It’s a sad fact of the Wuhan pandemic that, like everyone else in this Clown World, it has been ruthlessly politicised, root and branch. Especially by the mainstream media. Everything, everything, about it is almost immediately divided along tribal political lines by the (left-wing) media.

When Donald Trump first referred to it as a threat, the media insisted he was scare-mongering. When Trump told people not to panic, the media screeched that he was ignoring the threat. When Anthony Fauci and his henchmen (with dubious motives, as it turned out) dismissed the lab-leak theory, the media duly shrieked that it was a loony conspiracy theory. When the same people acknowledged the possibility of a lab leak, the media turned on a dime, without ever admitting their earlier outraged denialism.

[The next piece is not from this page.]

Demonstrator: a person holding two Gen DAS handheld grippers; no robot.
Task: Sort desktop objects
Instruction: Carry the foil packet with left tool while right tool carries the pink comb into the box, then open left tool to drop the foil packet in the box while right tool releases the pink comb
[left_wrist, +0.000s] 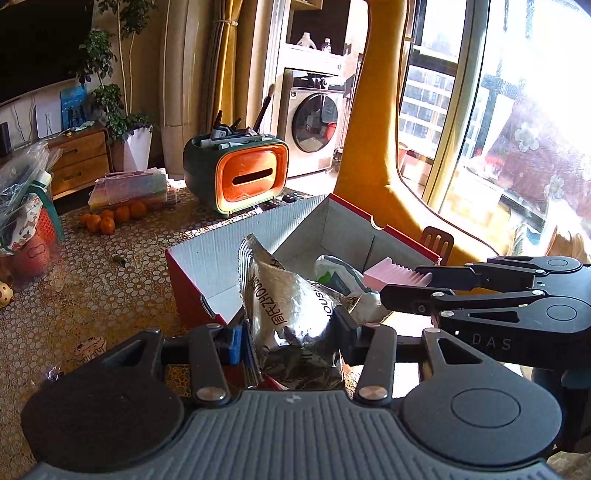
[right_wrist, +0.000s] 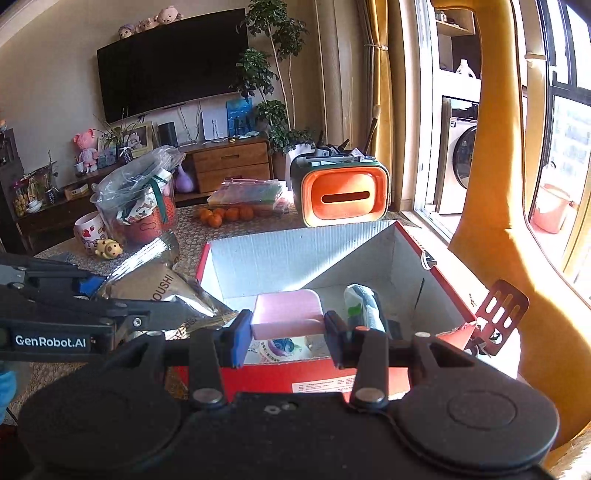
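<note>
Table (right_wrist: 192, 229) w/ patterned cloth carries everything. Biggest task item: red cardboard box (right_wrist: 314, 374), white inside, open top, standing near the window-side edge. It's the collection bin, so both held items are headed there imo.

Already in box: a white/green pouch (right_wrist: 364, 302) lying against the right side, plus a printed packet on the floor, partly hidden.

Behind box: orange/green desk organizer (right_wrist: 343, 195) w/ pens stuck in top, and a few oranges (right_wrist: 225, 215) beside a stack of clear cases. Untouched, well apart from both tools.

Left gripper (left_wrist: 291, 332): jaws pinching a silver foil bag (left_wrist: 291, 306), crumpled, held upright by its lower half. Bag sits at the box's near-left wall, top over the rim, not clearly inside yet. Grip low prob. so the bag drops in top-first or flat.

Right gripper (right_wrist: 288, 332): jaws clamped on a pink ribbed block (right_wrist: 288, 314), side to side, held level above the box interior, near the front wall. Looks ready for release; block is rigid, should drop clean. Foil bag is floppy, could snag on the rim.
</note>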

The same media and medical bureaucracy which not only encouraged but joined in Black Lives Matter protests, hurled furious invective at Freedom protesters.

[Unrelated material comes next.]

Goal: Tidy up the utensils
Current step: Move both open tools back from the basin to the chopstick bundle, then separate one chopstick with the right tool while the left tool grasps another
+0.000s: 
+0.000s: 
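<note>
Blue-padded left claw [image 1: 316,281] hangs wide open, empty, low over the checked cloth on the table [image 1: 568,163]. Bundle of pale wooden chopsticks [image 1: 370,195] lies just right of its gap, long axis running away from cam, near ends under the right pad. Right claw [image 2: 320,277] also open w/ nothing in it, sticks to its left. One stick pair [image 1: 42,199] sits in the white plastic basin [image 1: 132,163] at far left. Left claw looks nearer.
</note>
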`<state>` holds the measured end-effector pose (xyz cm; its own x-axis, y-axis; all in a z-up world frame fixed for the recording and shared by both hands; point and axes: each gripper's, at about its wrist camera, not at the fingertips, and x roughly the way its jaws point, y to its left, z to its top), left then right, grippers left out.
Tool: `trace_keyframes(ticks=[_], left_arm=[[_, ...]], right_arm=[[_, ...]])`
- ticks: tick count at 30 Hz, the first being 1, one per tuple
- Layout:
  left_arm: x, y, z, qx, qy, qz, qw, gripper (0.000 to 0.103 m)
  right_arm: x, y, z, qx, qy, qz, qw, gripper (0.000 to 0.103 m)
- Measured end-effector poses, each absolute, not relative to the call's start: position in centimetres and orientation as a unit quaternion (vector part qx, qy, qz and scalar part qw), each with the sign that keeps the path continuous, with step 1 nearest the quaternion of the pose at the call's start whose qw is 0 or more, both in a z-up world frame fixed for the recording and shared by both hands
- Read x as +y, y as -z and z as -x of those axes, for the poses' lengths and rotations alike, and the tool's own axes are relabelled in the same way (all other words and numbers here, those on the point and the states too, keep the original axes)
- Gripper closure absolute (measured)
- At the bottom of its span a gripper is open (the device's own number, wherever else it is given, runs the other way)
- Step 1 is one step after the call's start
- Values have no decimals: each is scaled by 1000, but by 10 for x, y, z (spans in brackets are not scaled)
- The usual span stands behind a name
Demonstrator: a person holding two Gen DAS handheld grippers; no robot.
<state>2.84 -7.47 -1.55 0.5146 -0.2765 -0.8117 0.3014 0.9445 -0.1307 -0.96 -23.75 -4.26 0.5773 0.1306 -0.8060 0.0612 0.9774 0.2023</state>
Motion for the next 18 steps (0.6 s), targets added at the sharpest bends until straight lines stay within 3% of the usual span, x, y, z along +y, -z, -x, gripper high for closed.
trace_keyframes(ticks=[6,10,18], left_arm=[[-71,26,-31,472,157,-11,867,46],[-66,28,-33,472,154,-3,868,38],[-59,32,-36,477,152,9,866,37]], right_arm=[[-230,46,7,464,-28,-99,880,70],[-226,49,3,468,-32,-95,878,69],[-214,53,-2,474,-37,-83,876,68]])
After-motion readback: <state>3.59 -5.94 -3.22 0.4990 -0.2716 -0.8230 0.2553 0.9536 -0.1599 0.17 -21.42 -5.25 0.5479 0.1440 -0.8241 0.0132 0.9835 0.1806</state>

But few things have been as relentlessly politicised as potential medical treatments.

The media hyped the dire need for ventilators — which, as it turned out, may do more harm than good. When Trump (again) touted the possible benefits of hydroxychloroquine (probably wrongly), the media couldn’t just say that the treatment was unproven: they had to attack it relentlessly, and make up bogus stories of hayseed Trump supporters “overdosing on hydroxychloroquine”. (On the flip side, the right endlessly hype hydroxycholoroquine, despite the dearth of robust evidence supporting it as a covid treatment.)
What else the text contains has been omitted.